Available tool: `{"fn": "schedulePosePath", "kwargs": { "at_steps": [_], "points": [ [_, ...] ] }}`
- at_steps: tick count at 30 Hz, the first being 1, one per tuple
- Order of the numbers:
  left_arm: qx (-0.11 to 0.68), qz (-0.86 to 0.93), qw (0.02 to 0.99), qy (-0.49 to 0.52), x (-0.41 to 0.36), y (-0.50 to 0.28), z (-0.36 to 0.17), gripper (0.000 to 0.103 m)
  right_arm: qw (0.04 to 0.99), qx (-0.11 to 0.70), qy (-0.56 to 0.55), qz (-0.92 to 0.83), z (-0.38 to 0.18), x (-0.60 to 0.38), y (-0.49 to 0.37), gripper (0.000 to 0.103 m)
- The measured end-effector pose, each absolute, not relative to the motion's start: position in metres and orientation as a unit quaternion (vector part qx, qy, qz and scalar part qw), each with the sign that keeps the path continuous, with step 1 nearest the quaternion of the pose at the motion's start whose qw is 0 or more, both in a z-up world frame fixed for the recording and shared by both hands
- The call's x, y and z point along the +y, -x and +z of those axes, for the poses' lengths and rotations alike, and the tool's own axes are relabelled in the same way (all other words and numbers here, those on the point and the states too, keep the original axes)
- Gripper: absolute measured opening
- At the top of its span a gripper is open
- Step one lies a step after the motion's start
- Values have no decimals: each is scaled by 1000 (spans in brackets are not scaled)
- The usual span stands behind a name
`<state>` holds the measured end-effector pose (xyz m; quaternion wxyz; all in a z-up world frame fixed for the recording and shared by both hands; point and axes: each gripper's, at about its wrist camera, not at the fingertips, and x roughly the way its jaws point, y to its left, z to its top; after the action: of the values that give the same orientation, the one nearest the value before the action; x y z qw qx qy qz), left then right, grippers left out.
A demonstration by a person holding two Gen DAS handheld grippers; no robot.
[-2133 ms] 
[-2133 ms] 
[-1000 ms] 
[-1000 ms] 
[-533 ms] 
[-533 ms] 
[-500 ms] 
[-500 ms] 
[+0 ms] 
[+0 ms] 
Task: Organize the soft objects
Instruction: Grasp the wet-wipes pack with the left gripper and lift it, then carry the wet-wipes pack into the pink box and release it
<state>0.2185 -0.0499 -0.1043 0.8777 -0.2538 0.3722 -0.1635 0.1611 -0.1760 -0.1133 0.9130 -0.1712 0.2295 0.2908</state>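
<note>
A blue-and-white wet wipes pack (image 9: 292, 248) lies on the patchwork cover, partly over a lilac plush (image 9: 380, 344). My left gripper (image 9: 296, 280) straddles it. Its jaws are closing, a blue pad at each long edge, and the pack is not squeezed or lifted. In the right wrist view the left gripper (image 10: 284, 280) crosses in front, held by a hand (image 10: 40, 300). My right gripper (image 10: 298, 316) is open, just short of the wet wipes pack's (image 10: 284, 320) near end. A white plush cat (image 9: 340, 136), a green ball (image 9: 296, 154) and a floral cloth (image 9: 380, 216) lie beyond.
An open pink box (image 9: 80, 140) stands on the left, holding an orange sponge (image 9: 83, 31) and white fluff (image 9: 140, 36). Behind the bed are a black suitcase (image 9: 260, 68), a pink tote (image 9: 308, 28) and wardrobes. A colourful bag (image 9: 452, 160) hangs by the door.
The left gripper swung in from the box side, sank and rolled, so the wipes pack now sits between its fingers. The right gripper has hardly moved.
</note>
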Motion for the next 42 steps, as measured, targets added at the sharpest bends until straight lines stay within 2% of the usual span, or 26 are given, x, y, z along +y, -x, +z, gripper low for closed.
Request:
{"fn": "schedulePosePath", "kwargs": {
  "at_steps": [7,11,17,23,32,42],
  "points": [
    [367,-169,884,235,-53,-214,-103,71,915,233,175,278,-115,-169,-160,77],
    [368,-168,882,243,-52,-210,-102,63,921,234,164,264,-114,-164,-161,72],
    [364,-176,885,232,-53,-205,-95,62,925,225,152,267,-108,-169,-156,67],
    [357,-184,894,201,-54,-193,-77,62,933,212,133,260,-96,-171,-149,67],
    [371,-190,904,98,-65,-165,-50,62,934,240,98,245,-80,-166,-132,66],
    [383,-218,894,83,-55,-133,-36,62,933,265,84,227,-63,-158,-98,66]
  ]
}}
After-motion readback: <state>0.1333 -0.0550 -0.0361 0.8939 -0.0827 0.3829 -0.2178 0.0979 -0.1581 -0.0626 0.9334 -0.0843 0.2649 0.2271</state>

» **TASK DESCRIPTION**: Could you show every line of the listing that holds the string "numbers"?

» **EXERCISE RESPONSE**:
- Order of the numbers:
- The call's x, y and z point along the +y, -x and +z of those axes, for the poses' lengths and rotations alike, and the tool's own axes are relabelled in the same way (all other words and numbers here, those on the point and the states too, keep the original axes)

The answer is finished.